Invest in ME Comment:
Following on from our February 2010 newsletter

Look to the End

Since Science magazine published the XMRV research by the WPI, National Cancer Institute and the Cleveland Clinic there have been several attempts to cast doubt on the quality of that research.

It seems a strange way to conduct science when the quality of the research and the methods employed to perform the XMRV research are seemingly portrayed as having been carried out by a couple of amateur scientists and published by a school magazine.

It needs to be re-stated that the original XMRV research was carried out by organisations and researchers that are professional and expert in their processes, procedures and knowledge. It also needs to be re-stated that the work was a culmination of years of work and underwent a rigorous six month peer review process by Science magazine before it was published.

Compare this with the recent research using different methodologies and patient cohorts which have been carried out by Erlwein et al., Imperial College, published online in Plos One [1] and, more recently, by a new study (published 15 February 2010) in the online journal  Retrovirology by Harriet C T Groom et al. "Absence of xenotropic murine leukaemia virus-related virus in UK patients with chronic fatigue syndrome" Retrovirology 2010, 7:10doi:10.1186/1742-4690-7-10.[2] Erlwein et al. found no XMRV by nested PCR (0/186) in their samples and the research by Groom et al. has not identified XMRV DNA in any samples either by PCR (0/299). 

These two studies were not replication studies of the original one published in Science magazine and are suspect.

The most recent attempt to cast doubt on the XMRV research in relation to CFS has been made by a Dutch group.[3]

Firstly it would be prudent to look at some of the names in these recent UK and Dutch trials. 

The Dutch study includes two names - Gijs Bleijenberg (Clinical Psychologist and Head of the Nijmegen Expert Centre for Chronic Fatigue, Netherlands ) and Jos W.M. van der Meer.

Professor Bleijenberg was invited to give the keynote speech at the psychosocial conference organised by AfME and AYME (Collaborative Conference on CFS/ME: October 2007 [4] - a conference which also included Trudie Chalder (Professor Cognitive Behavioural Psychotherapy, Department of Psychological Medicine, King’s College London – and who works with Professor Simon Wessely).

Bleijenberg's speech was entitled "Cognitive behavioural therapy for chronic fatigue syndrome: the role of pain and the effects of guided self-management."

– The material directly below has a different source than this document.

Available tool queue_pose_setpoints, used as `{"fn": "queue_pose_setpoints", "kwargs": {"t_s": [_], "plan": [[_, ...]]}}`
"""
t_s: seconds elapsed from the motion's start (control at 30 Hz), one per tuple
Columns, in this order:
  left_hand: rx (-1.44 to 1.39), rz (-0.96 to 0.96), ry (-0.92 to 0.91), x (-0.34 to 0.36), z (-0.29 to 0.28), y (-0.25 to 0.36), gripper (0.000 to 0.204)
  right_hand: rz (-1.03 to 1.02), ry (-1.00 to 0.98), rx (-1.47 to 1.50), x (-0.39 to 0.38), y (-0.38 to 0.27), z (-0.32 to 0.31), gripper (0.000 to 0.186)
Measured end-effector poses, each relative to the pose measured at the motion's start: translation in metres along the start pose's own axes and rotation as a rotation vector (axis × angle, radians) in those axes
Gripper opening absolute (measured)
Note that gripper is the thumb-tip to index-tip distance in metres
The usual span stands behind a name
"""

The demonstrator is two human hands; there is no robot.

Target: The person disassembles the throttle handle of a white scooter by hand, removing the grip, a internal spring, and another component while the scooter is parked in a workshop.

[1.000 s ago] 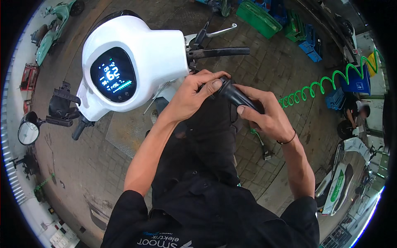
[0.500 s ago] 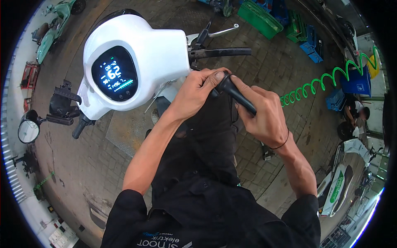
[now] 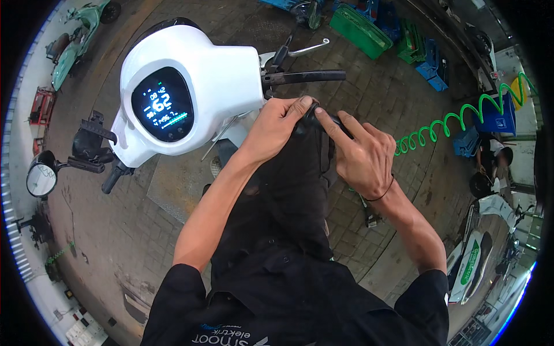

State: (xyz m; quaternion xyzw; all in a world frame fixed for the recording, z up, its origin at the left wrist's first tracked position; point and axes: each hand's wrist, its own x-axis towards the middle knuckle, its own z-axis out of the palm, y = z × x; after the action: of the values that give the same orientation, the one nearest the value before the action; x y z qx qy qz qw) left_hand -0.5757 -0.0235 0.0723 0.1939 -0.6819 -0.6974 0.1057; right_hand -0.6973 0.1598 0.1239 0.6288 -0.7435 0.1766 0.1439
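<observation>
Between my two hands is a black rubber handlebar grip (image 3: pixel 345 127) with a flared end, mostly covered by fingers. My left hand (image 3: pixel 277 126) pinches the flared end, thumb on top. My right hand (image 3: pixel 365 151) lies over the tube part, its index finger stretched to the flared end and its thumb hidden. Just beyond them is a white scooter's handlebar cover (image 3: pixel 222 75) with a lit dash display (image 3: pixel 164 104). A bare black handlebar end (image 3: pixel 309 76) and a silver brake lever (image 3: pixel 309 48) stick out on its right.
A round mirror (image 3: pixel 42 180) and black left handlebar (image 3: pixel 115 177) stand at the left. A green coiled air hose (image 3: pixel 444 128) runs along the right. Green (image 3: pixel 360 32) and blue crates (image 3: pixel 431 66) sit at the far right. Another person (image 3: pixel 490 155) crouches at the right edge.
My right hand has shifted its hold: its fingers now stretch forward over the grip, hiding more of it. My left hand stays at the flared end. The view has shifted slightly.
</observation>
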Motion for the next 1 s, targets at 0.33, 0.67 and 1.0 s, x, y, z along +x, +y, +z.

Bleijenberg and Jos W.M. van der Meer were also authors of another study [5] which states that -

"CFS is neither the result of an organic disease or ongoing exertion nor alleviated by rest."

One can draw one's own conclusions then of the quality, purpose and value of this latest Dutch study.

The haste with which these recent XMRV studies have been arranged and, more importantly, been published is significant. Contrast them with the painstaking research performed by the WPI, NCI and Cleveland clinic and the protracted and very stringent validation of that research by Science magazine before it was published.

It is interesting to note that the CMO's office, in its reply to Invest in ME in January 2010 (click here) already quoted the Imperial College McClure/Wessely study. The letter from the CMO was dated 5th January - one day before the Imperial College paper was officially published! Even allowing for some pre-release of the IC paper this still seems to indicate at least establishment collaboration in the intent to give publicity to this early study.

Patients who have been denied proper attention and funding of biomedical research into ME by the CDC and the UK Medical Research Council are entitled to be extremely suspicious of the latest UK and Dutch studies. Patients should also be suspicious of the motives of others who seem to be unduly quick to publicise these studies.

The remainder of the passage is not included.